# Directions
With pictures omitted, the line containing "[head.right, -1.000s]" and all later lines of the records below are to be restated word for word.

# Material provided
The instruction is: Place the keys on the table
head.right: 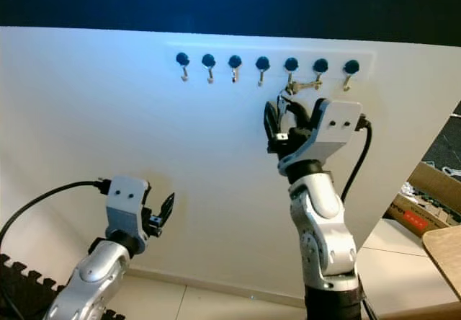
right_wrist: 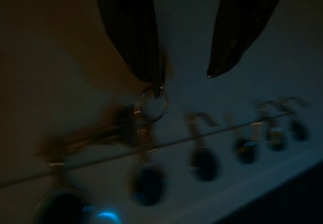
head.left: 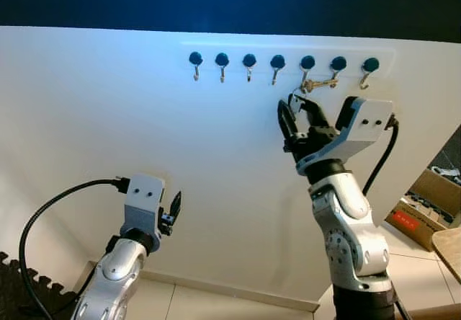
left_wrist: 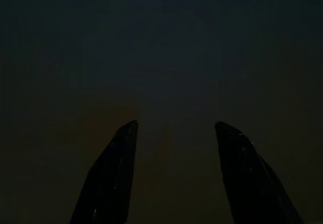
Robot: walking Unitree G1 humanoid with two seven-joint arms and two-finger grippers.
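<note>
The keys (head.left: 319, 84) hang on a ring from a hook of the white rack (head.left: 346, 50) high on the wall, lying almost level between two dark-knobbed hooks. My right gripper (head.left: 295, 108) is raised just below and to the left of them. In the right wrist view this gripper (right_wrist: 184, 77) is open, and the tip of one finger (right_wrist: 136, 32) touches the key ring (right_wrist: 153, 103); the keys look blurred there. My left gripper (head.left: 175, 205) hangs low on the left, open (left_wrist: 176, 128), with nothing between its fingers in the dark left wrist view.
Several bare hooks (head.left: 222, 63) line the rack. At the right a cardboard box (head.left: 423, 203) sits on the tiled floor beside a wooden table corner (head.left: 450, 249). A black foam mat (head.left: 16, 285) lies at the bottom left.
</note>
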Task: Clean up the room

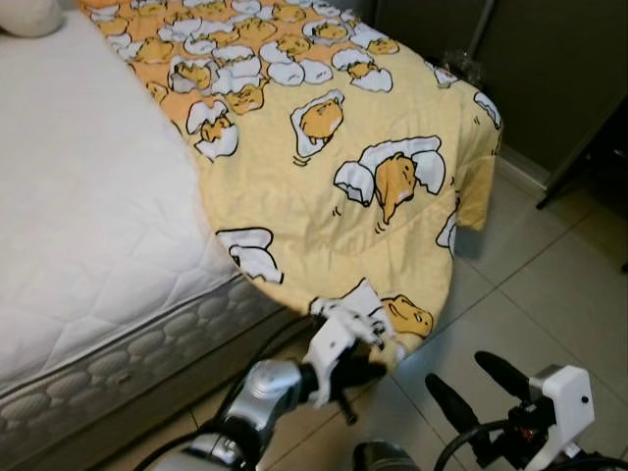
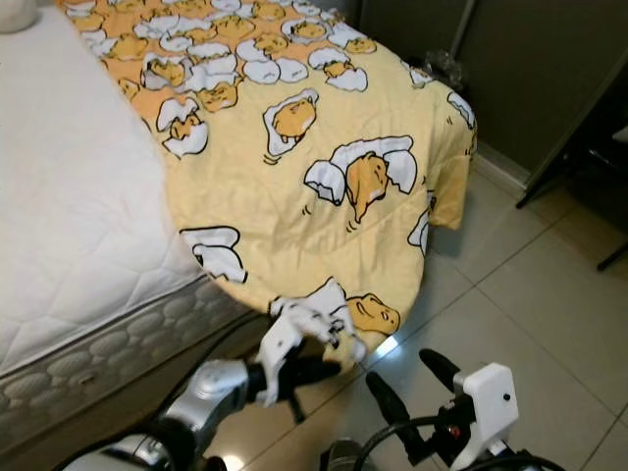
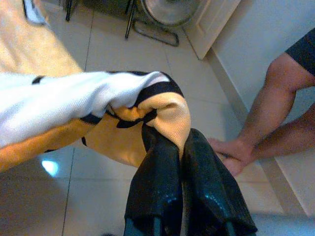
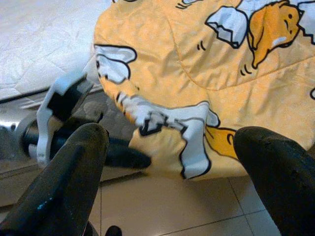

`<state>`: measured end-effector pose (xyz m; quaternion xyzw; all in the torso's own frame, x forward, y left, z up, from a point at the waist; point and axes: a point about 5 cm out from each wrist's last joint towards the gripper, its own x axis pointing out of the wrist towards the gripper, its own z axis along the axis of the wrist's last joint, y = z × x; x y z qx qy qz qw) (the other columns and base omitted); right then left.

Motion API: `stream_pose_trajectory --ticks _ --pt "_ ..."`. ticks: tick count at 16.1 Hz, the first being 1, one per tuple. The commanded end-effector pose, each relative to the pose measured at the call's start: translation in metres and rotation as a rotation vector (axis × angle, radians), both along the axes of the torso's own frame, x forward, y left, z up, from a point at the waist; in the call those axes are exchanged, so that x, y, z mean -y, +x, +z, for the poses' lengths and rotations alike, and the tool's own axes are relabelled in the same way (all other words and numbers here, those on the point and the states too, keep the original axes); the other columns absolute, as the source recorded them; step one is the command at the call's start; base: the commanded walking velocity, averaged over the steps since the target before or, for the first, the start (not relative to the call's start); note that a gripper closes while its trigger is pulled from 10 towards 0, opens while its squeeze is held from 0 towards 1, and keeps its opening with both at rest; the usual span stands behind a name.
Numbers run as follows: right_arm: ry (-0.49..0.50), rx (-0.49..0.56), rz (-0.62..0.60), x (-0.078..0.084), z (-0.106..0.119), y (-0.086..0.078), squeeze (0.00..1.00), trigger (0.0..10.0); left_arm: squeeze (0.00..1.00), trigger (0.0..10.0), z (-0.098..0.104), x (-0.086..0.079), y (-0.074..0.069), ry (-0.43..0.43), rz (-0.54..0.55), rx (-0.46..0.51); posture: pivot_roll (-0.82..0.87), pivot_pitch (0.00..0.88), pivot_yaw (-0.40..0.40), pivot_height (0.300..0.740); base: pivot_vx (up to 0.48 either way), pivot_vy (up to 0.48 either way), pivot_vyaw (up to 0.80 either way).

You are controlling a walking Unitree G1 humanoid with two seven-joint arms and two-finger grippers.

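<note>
Down low, the right end effector (image 1: 469,385) waits wide apart while the left end effector (image 1: 378,345) pinches the yellow egg-print quilted blanket's (image 1: 334,167) hanging corner — bed half covered, spreading left.

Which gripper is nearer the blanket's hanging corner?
Left. The left gripper is shut on the blanket at its hanging corner beside the bed. The right gripper is open, apart from the corner, lower and to its right over the floor.
</note>
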<state>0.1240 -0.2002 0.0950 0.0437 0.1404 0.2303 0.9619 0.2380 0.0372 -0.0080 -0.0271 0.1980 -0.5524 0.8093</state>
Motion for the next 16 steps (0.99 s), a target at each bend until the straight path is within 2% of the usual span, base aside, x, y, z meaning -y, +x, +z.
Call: stream_pose_trajectory --ticks 1,4,7,9,10,11,13,14,15,16 --pt "0.001 -0.006 -0.001 0.001 -0.003 -0.001 0.01 10.0 0.0 0.0 0.0 0.003 -0.003 0.011 -0.038 0.023 -0.36 0.144 -0.012 0.74 0.0 -0.48 0.0" --pt "0.001 -0.014 -0.005 0.003 -0.009 -0.002 0.01 10.0 0.0 0.0 -0.006 -0.006 -0.006 0.046 -0.046 0.013 -0.36 0.15 -0.013 0.74 0.0 -0.48 0.0" --pt "0.003 -0.026 -0.005 0.004 -0.015 -0.006 0.01 10.0 0.0 0.0 -0.008 -0.003 -0.013 0.039 -0.094 0.012 -0.36 0.153 -0.011 0.74 0.0 -0.48 0.0" --pt "-0.002 -0.032 -0.003 0.004 -0.016 -0.007 0.01 10.0 0.0 0.0 -0.011 0.004 -0.025 0.02 -0.152 -0.001 -0.36 0.153 -0.009 0.74 0.0 -0.48 0.0" --pt "-0.005 -0.033 -0.004 0.005 -0.018 -0.007 0.02 10.0 0.0 0.0 -0.015 0.01 -0.035 0.011 -0.19 -0.018 -0.37 0.155 -0.008 0.74 0.0 -0.48 0.0" --pt "-0.006 -0.038 -0.006 0.006 -0.023 -0.009 0.01 10.0 0.0 0.0 -0.017 0.011 -0.039 0.012 -0.188 -0.029 -0.37 0.155 -0.01 0.74 0.0 -0.48 0.0" --pt "-0.01 -0.057 -0.008 0.009 -0.038 -0.012 0.01 10.0 0.0 0.0 -0.019 0.008 -0.036 0.034 -0.141 -0.041 -0.37 0.157 -0.013 0.74 0.0 -0.48 0.0" --pt "-0.015 -0.069 -0.006 0.009 -0.047 -0.013 0.01 10.0 0.0 4.7 -0.02 0.006 -0.032 0.072 -0.099 -0.03 -0.37 0.157 -0.014 0.74 0.0 -0.36 0.0" --pt "-0.019 -0.072 -0.006 0.008 -0.051 -0.014 0.01 10.0 0.0 10.0 -0.02 0.005 -0.03 0.091 -0.088 -0.027 -0.37 0.156 -0.015 0.74 0.0 0.0 0.0" --pt "-0.024 -0.075 -0.005 0.007 -0.056 -0.015 0.01 10.0 0.0 10.0 -0.021 0.004 -0.027 0.115 -0.068 -0.015 -0.37 0.156 -0.014 0.74 0.0 0.0 0.0"
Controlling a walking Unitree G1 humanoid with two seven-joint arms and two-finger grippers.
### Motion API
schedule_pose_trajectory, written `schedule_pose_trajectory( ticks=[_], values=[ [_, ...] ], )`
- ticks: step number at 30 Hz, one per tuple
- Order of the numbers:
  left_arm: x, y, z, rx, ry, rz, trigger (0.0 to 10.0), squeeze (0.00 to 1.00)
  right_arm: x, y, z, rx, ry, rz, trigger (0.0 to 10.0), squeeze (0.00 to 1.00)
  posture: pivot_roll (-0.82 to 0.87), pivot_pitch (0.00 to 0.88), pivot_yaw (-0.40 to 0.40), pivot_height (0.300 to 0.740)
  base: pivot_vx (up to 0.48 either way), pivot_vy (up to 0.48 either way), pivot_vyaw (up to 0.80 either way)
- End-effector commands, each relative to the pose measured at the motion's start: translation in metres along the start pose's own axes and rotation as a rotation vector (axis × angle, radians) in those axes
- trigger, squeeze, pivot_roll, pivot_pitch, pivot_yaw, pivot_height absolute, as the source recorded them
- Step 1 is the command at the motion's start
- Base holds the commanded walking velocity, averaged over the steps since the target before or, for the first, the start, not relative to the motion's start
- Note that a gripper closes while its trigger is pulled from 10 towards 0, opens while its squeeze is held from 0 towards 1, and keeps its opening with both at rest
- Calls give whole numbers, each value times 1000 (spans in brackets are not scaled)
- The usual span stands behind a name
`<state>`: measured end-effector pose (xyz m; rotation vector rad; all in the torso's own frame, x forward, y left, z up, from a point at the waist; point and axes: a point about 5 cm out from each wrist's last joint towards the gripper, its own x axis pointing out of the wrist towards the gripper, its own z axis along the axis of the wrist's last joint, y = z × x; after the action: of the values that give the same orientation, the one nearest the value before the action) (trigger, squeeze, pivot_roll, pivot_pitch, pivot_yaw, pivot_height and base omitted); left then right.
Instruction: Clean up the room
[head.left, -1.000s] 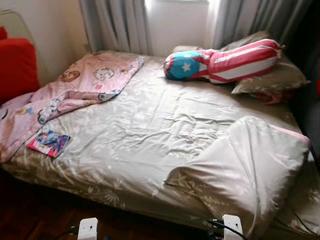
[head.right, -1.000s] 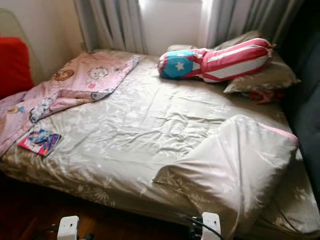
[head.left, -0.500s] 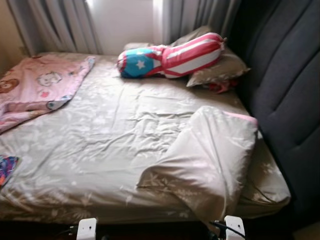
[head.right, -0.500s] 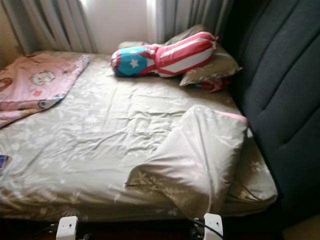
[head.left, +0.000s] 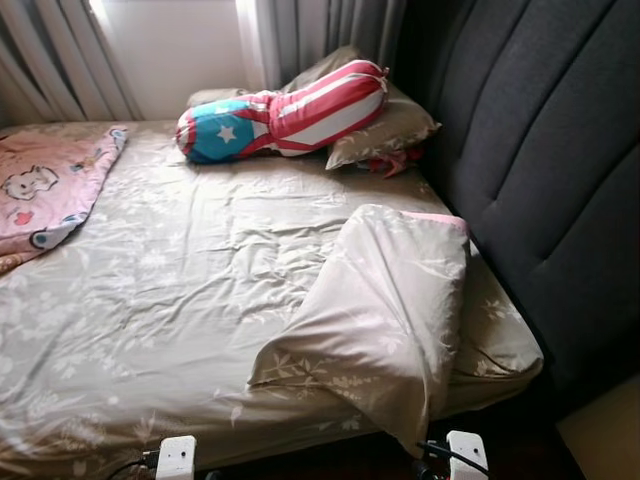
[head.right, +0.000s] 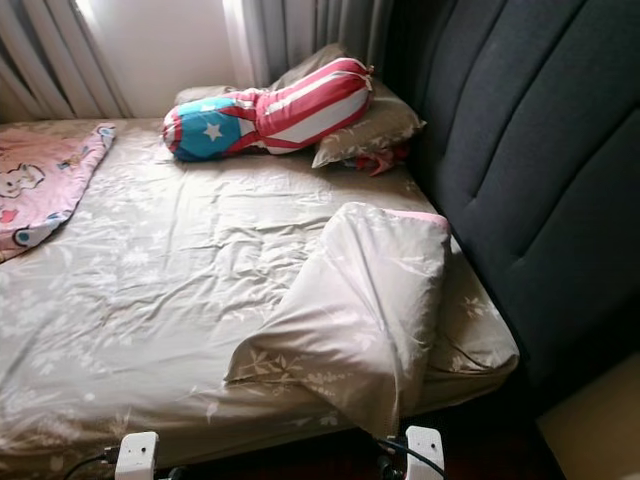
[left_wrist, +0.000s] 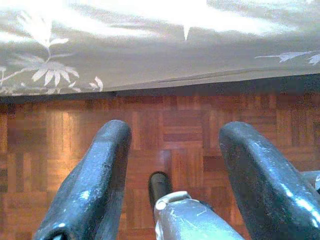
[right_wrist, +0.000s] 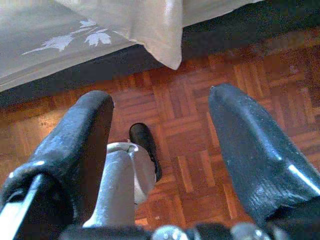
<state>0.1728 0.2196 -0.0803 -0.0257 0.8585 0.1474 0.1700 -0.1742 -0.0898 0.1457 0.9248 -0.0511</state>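
Bed (head.left: 180, 330) in front of the robot, covered in a beige sheet with a pale leaf print, wrinkled across the middle. Dark padded headboard (head.left: 540, 150) runs along the robot's right side. Near that headboard, at the close edge of the mattress, a duvet (head.left: 385, 310) in the same beige print lies folded back on itself, a strip of pink lining showing at its upper edge, its lower corner hanging over the side of the bed. At the far end, by the grey curtains (head.left: 300, 40), a red-and-white striped bolster (head.left: 285, 110) with a blue star end lies across a beige pillow (head.left: 385, 130); something red is tucked under that pillow, too small to tell what. Pink cartoon-print blanket (head.left: 45, 185) lies on the far left of the mattress, well apart from the duvet. Both arms hang low beside the bed, over reddish parquet floor (left_wrist: 170, 135). Left gripper (left_wrist: 172, 165) has its two black fingers spread wide with nothing between them, the sheet's edge hanging ahead of it and clear of the fingertips. Right gripper (right_wrist: 160, 145) likewise spread wide and empty, the duvet's hanging corner (right_wrist: 155, 35) just ahead of its fingers but not touching them. Two white blocks with cables, parts of the robot, sit at the bottom of the head views.
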Motion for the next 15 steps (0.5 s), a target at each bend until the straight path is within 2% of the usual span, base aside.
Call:
schedule_pose_trajectory(
  ticks=[1, 6, 15],
  values=[
    [-1, 1, -3, 38, 17, -3, 10000, 0, 0, -1, -3, 2, 13, -2, 10000, 0, 3, 2, -23, 740, 0, -379, -613],
    [-1, 2, -3, 42, 21, 2, 10000, 0, 0, 0, -3, 2, 12, -3, 10000, 0, 3, 3, -21, 740, 0, 0, -613],
    [0, 0, -3, 39, 15, 0, 10000, 0, -1, 0, -1, 11, -5, 1, 10000, 0, 1, 7, -22, 740, 0, 0, 0]
  ],
)
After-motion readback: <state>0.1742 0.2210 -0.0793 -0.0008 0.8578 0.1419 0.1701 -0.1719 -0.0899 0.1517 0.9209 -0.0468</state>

# Answer to the problem
[head.right, -1.000s] 
[head.left, -0.500s] 
[head.right, -0.500s] 
[head.left, +0.000s] 
[head.right, +0.000s] 
[left_wrist, +0.000s] 
[right_wrist, +0.000s] 
<state>0.1728 0.2196 -0.0803 -0.0257 0.8585 0.1474 0.1700 -0.1742 -0.0898 0.1457 0.9248 -0.0511</state>
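Bed (head.left: 180, 330) in front of the robot, covered in a beige sheet with a pale leaf print, wrinkled across the middle. Dark padded headboard (head.left: 540, 150) runs along the robot's right side. Near that headboard, at the close edge of the mattress, a duvet (head.left: 385, 310) in the same beige print lies folded back on itself, a strip of pink lining showing at its upper edge, its lower corner hanging over the side of the bed. At the far end, by the grey curtains (head.left: 300, 40), a red-and-white striped bolster (head.left: 285, 110) with a blue star end lies across a beige pillow (head.left: 385, 130); something red is tucked under that pillow, too small to tell what. Pink cartoon-print blanket (head.left: 45, 185) lies on the far left of the mattress, well apart from the duvet. Both arms hang low beside the bed, over reddish parquet floor (left_wrist: 170, 135). Left gripper (left_wrist: 172, 165) has its two black fingers spread wide with nothing between them, the sheet's edge hanging ahead of it and clear of the fingertips. Right gripper (right_wrist: 160, 145) likewise spread wide and empty, the duvet's hanging corner (right_wrist: 155, 35) just ahead of its fingers but not touching them. Two white blocks with cables, parts of the robot, sit at the bottom of the head views.
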Motion for the next 15 steps (0.5 s), a target at each bend until the straight path is within 2% of the usual span, base aside.
Call:
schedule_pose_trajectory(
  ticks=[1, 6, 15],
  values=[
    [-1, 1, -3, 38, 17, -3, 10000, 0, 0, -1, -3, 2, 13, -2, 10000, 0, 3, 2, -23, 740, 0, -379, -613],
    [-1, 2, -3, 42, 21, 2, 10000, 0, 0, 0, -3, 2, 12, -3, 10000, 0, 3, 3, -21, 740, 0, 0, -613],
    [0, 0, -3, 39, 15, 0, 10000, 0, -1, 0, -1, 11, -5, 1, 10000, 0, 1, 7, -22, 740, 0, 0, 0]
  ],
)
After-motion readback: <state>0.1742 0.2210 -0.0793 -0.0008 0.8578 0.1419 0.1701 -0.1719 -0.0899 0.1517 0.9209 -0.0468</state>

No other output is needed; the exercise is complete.